● Problem statement
Your answer must be every line of the data that holds the string "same".

# # # # # # #

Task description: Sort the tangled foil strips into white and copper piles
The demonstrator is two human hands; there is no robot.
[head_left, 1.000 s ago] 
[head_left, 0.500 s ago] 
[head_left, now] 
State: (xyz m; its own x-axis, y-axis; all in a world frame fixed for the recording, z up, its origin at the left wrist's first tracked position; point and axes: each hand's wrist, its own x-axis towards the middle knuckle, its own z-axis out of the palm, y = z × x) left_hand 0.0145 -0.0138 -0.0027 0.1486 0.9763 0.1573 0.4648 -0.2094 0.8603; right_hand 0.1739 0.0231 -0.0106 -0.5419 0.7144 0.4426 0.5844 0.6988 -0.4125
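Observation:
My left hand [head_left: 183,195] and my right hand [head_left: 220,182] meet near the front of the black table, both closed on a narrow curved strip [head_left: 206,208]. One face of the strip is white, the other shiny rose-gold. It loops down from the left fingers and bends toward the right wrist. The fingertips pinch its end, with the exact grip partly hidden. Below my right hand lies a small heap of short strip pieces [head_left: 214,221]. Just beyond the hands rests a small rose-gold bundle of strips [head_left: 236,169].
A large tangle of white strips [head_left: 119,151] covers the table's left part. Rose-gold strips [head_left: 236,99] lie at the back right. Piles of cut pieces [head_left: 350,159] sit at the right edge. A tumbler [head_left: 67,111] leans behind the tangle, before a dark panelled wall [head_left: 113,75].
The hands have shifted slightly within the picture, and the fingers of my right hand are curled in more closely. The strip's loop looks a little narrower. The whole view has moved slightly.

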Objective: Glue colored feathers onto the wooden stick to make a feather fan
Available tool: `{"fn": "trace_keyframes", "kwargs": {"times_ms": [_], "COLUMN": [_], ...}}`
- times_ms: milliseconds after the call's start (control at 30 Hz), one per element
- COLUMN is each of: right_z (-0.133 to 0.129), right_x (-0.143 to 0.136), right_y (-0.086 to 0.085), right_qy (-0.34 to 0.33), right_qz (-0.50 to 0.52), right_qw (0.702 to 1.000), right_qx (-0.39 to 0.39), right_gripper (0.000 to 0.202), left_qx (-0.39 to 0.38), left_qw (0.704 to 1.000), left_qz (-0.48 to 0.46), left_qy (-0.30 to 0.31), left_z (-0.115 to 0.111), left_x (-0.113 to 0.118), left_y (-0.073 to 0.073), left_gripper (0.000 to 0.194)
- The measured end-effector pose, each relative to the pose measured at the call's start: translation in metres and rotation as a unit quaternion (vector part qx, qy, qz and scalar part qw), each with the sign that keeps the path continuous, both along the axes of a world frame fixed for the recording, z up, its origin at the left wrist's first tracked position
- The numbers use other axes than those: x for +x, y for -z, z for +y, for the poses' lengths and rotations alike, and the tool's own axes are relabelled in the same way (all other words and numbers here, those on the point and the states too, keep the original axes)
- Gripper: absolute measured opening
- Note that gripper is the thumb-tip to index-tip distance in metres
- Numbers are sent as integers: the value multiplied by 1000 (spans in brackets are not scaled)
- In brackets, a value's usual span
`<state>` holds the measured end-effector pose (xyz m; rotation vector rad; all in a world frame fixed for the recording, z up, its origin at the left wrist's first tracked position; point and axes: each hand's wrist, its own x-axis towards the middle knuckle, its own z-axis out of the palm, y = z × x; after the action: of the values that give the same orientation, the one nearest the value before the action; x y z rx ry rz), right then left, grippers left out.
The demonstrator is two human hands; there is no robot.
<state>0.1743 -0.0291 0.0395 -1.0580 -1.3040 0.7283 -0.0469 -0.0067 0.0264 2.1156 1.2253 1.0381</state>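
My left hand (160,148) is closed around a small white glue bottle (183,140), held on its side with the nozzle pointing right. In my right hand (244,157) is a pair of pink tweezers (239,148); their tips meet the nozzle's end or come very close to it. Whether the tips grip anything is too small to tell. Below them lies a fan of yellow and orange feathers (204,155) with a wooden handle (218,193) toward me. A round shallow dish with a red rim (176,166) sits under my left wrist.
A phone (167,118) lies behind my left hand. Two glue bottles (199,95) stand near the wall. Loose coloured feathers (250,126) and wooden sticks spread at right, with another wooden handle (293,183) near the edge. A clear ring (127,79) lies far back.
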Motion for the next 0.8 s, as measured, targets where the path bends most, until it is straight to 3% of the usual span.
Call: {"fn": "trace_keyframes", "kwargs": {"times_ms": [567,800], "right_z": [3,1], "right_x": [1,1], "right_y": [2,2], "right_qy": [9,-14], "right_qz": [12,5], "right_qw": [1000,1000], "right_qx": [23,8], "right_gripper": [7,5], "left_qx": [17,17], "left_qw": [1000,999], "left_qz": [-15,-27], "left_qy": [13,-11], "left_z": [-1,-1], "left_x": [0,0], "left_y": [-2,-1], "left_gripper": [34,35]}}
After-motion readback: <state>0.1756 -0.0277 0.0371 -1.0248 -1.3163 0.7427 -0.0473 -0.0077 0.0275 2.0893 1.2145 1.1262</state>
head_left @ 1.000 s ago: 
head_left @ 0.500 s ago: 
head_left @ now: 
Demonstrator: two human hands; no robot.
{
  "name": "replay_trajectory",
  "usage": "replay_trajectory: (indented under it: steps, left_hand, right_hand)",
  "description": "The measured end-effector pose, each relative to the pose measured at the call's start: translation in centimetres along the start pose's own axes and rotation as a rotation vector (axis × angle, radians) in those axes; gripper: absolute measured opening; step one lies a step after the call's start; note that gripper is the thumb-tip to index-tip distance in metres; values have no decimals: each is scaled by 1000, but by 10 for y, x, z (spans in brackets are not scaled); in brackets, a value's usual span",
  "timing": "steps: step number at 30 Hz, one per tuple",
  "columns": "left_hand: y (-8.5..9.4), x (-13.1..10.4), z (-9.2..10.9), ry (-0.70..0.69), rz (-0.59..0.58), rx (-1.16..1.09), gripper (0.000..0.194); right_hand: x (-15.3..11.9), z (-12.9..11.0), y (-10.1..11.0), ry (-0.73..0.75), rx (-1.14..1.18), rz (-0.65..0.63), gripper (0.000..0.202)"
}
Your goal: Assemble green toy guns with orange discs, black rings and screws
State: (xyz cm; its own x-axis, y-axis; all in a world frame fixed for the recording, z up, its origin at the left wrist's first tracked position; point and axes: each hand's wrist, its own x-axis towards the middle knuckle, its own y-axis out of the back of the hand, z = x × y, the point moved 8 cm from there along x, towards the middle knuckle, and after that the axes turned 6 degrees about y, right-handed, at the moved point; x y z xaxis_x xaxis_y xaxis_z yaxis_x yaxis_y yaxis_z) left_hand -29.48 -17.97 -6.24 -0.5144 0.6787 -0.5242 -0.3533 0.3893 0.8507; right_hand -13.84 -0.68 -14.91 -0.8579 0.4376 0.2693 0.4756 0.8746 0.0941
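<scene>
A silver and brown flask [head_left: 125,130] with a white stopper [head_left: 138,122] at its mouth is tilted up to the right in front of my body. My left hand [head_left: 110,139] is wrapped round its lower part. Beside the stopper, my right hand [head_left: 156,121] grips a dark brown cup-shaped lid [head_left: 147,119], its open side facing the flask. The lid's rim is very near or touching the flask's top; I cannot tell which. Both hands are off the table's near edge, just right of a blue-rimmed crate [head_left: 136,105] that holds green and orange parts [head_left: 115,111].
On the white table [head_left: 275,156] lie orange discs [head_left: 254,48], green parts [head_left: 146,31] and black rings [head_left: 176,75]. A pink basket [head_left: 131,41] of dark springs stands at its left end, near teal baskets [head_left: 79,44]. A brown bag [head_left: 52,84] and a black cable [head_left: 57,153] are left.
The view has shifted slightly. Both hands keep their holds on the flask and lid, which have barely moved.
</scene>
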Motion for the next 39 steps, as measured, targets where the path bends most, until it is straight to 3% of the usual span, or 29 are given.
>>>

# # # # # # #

● Response area
- The numbers use other axes than those: x for +x, y for -z, z for +y, for the poses' lengths and rotations alike, and the tool's own axes are relabelled in the same way (all other words and numbers here, those on the point and the states too, keep the original axes)
`<state>` holds the measured end-effector pose (xyz m; rotation vector rad; all in a world frame fixed for the recording, z up, its origin at the left wrist's first tracked position; point and axes: each hand's wrist, its own x-axis towards the middle knuckle, its own z-axis out of the palm, y = z × x; after the action: of the values that give the same orientation, the one nearest the value before the action; x y z rx ry rz), right then left, grippers left out.

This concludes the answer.